The museum is still in its early stages, and attempts are being made to gather additional specimens. The museum hosts educational activities such as lectures, seminars, and competitions on topics like as history, culture, philosophy, the independence struggle, and religion. It also intends to collaborate with other cultural and educational organisations in order to disseminate Indian culture, particularly events relevant to India’s long-drawn freedom struggle.
Museum Timings : 10:30 AM. to 4:30 PM. Open on all days except Monday, Sunday
following 2nd Saturday of the month and public holidays.
Government Freedom Struggle Museum,
Best Time to Visit in Meerut
The winter months of October through February are ideal for visiting Meerut. The weather swings from 10°C to 25°C during this time period, making it excellent for sightseeing and exploring. Meerut has a subtropical monsoon climate with warm summers and cool winters.
How to Reach Meerut
Meerut is located near India’s capital city, New Delhi, and is around 60 kilometres from Delhi’s airport. There are several airlines that fly to and from Delhi International Airport. This makes getting to Meerut quite simple, as visitors can fly into Delhi and then take a cab or even a bus to Meerut, which takes approximately an hour and a half to get through national route 24 and then national highway 58.

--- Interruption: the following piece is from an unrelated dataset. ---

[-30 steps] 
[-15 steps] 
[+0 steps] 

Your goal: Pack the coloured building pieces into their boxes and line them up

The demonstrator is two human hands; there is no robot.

Meerut is located on the North Central Railways’ Delhi Derhadun track. This route serves both passenger and superfast trains, and it connects a number of Indian towns to Meerut, Uttar Pradesh.
Meerut has strong road access to cities like Delhi, Mathura, Kanpur, Chandigarh, Varanasi, Lucknow, Agra, Jhansi, and others, with a number of buses from the Uttar Pradesh State Road Transport Corporation transporting people into Meerut. Aside from regular buses, there are also luxury buses that travel from this location.